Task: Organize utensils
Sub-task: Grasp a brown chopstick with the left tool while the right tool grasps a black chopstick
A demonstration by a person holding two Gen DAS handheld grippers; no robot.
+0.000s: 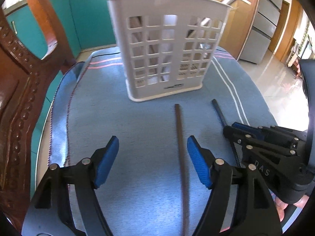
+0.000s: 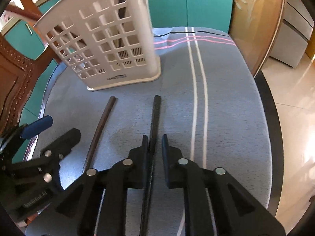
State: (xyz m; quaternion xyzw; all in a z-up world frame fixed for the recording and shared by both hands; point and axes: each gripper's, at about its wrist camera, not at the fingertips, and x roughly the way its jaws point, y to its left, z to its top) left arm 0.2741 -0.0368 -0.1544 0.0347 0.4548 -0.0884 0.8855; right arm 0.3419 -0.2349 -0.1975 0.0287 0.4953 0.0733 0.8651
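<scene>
A white slotted utensil holder (image 1: 167, 47) stands upright on the blue cloth, with several utensils in it; it also shows in the right wrist view (image 2: 106, 43). Two dark chopsticks lie in front of it. The brown chopstick (image 1: 182, 153) lies between my left gripper's (image 1: 152, 157) open blue pads, close to the right pad. The black chopstick (image 2: 154, 122) runs between the narrowly parted jaws of my right gripper (image 2: 154, 147), touching the left one. The right gripper shows in the left wrist view (image 1: 256, 137), low over the black chopstick (image 1: 218, 111).
The blue striped cloth (image 2: 226, 102) covers a small round table. A carved wooden chair back (image 1: 21, 74) stands at the left. Teal cabinets (image 1: 88, 15) are behind, and tiled floor (image 2: 295, 98) lies to the right.
</scene>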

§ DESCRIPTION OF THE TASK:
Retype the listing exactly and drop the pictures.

§ EXERCISE SOLUTION:
Task: Organize utensils
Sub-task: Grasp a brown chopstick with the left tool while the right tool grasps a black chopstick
A demonstration by a person holding two Gen DAS handheld grippers; no robot.
+0.000s: 
+0.000s: 
State: (xyz m; quaternion xyzw; all in a z-up world frame fixed for the recording and shared by both hands; point and axes: each gripper's, at about its wrist camera, not at the fingertips, and x roughly the way its jaws point, y to its left, z to its top) left arm 0.2741 -0.0368 -0.1544 0.0347 0.4548 -0.0884 0.8855; right arm 0.3419 -0.2349 -0.1975 0.0287 0.4953 0.0733 0.8651
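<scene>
A white slotted utensil holder (image 1: 167, 47) stands upright on the blue cloth, with several utensils in it; it also shows in the right wrist view (image 2: 106, 43). Two dark chopsticks lie in front of it. The brown chopstick (image 1: 182, 153) lies between my left gripper's (image 1: 152, 157) open blue pads, close to the right pad. The black chopstick (image 2: 154, 122) runs between the narrowly parted jaws of my right gripper (image 2: 154, 147), touching the left one. The right gripper shows in the left wrist view (image 1: 256, 137), low over the black chopstick (image 1: 218, 111).
The blue striped cloth (image 2: 226, 102) covers a small round table. A carved wooden chair back (image 1: 21, 74) stands at the left. Teal cabinets (image 1: 88, 15) are behind, and tiled floor (image 2: 295, 98) lies to the right.
</scene>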

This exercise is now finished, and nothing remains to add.